__Exercise__
Every line from the one with "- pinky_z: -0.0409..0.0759" through the final line of the data below goes in the answer, copied exactly. Pictures do not.

------ Dataset extract

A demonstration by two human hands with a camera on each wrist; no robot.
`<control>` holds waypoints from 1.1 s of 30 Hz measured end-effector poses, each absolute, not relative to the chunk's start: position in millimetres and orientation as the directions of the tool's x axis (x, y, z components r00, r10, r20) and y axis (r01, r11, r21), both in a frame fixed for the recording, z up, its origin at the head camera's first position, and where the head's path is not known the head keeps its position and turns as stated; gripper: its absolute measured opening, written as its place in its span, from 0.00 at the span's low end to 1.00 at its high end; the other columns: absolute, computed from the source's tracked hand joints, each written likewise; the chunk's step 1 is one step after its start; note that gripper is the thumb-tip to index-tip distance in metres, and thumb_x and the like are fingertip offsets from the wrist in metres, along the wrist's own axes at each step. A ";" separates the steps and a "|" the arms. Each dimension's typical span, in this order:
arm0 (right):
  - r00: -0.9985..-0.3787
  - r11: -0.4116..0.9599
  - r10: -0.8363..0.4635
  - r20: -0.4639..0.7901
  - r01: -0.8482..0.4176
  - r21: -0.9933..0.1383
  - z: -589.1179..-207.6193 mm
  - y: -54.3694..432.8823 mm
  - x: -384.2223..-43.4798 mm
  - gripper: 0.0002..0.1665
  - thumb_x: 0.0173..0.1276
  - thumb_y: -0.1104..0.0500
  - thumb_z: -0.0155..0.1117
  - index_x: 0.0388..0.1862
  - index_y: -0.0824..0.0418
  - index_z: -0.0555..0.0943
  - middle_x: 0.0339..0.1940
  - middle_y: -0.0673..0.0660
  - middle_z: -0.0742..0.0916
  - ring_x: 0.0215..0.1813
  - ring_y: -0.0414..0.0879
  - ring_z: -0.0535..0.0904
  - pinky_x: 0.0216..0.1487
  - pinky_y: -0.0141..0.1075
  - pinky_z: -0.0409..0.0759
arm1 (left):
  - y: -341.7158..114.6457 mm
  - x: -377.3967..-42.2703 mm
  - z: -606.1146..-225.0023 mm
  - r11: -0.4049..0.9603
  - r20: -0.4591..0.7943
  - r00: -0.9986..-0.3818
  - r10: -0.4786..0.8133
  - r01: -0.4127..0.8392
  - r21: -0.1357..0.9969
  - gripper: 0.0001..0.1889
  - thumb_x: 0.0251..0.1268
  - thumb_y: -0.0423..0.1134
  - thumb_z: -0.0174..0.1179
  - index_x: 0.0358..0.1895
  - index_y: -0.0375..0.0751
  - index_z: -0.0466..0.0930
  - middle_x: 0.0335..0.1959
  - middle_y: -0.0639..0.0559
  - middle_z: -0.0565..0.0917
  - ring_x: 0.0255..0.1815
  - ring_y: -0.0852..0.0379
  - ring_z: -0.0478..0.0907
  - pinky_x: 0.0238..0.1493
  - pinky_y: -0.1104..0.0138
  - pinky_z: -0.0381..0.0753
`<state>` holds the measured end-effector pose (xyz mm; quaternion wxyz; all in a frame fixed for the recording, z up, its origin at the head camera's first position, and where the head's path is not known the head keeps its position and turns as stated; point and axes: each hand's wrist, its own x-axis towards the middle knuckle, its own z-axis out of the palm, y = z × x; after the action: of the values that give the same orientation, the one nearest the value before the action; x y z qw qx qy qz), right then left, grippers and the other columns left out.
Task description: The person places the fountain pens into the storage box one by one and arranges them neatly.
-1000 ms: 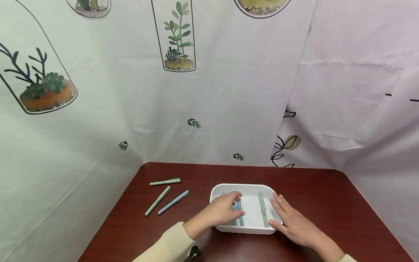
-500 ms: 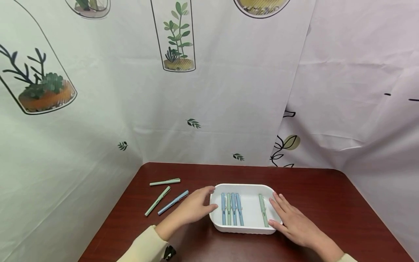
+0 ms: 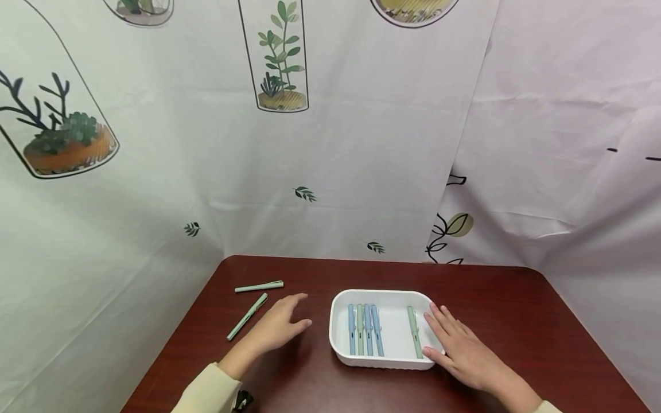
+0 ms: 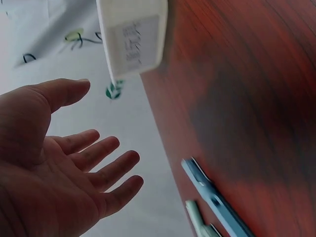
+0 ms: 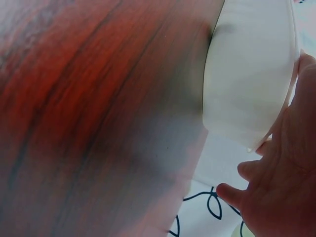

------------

__Written response__
  - pinky_z: -0.0409..0.0759
arm1 (left):
  - y: -341.7158..114.6457 mm
  - x: -377.3967..-42.2703 mm
  - z: -606.1146..-225.0023 mm
  - r11: -0.4049..0.9603
  - r20: -0.4591..0.7943
  - r00: -0.9986..-0.3818
  - r10: -0.4786..0.8133
  - r01: -0.4127..0.8392
  - r21: -0.1357..0.9969
  - gripper: 0.0001..0.1889
  - thumb_x: 0.0251..0.1268
  - thumb_y: -0.0423..0.1134
  - thumb_z: -0.0174..0.1179
  - index_x: 0.0358..0.1895
  - index_y: -0.0375..0.0751
  - index_z: -0.0466..0.0930
  - middle_x: 0.0335..0.1959
  - middle_y: -0.0639..0.0559
  - middle_z: -0.0565..0.0917
  - ring_x: 0.0255..0.1815
  - ring_y: -0.0852..0.0379
  - ring_z: -0.0478..0.0907
  - pinky_x: 0.0238..0.1493
  - pinky_y: -0.1104..0.0138
  - pinky_z: -0.0381..0.0753
`<state>` holds the measured end-effector pose (xyz mm; quaternion wxyz; all in a frame fixed for the recording, z up, its origin at the head camera's first position, and where the head's path is not known the head keeps its position and turns as stated; point and axes: each hand's wrist, its own x-axis towards the middle knuckle, its own z-axis out of the palm, y = z × x; after the action: of the values that give the same orientation, the one nearest the value before the action; x y z qw qx qy qz), right then left, grippers and the other columns left out.
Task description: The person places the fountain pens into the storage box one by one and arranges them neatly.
-1000 ms: 
-500 ms: 
+0 ms: 
+0 ms: 
+0 ms: 

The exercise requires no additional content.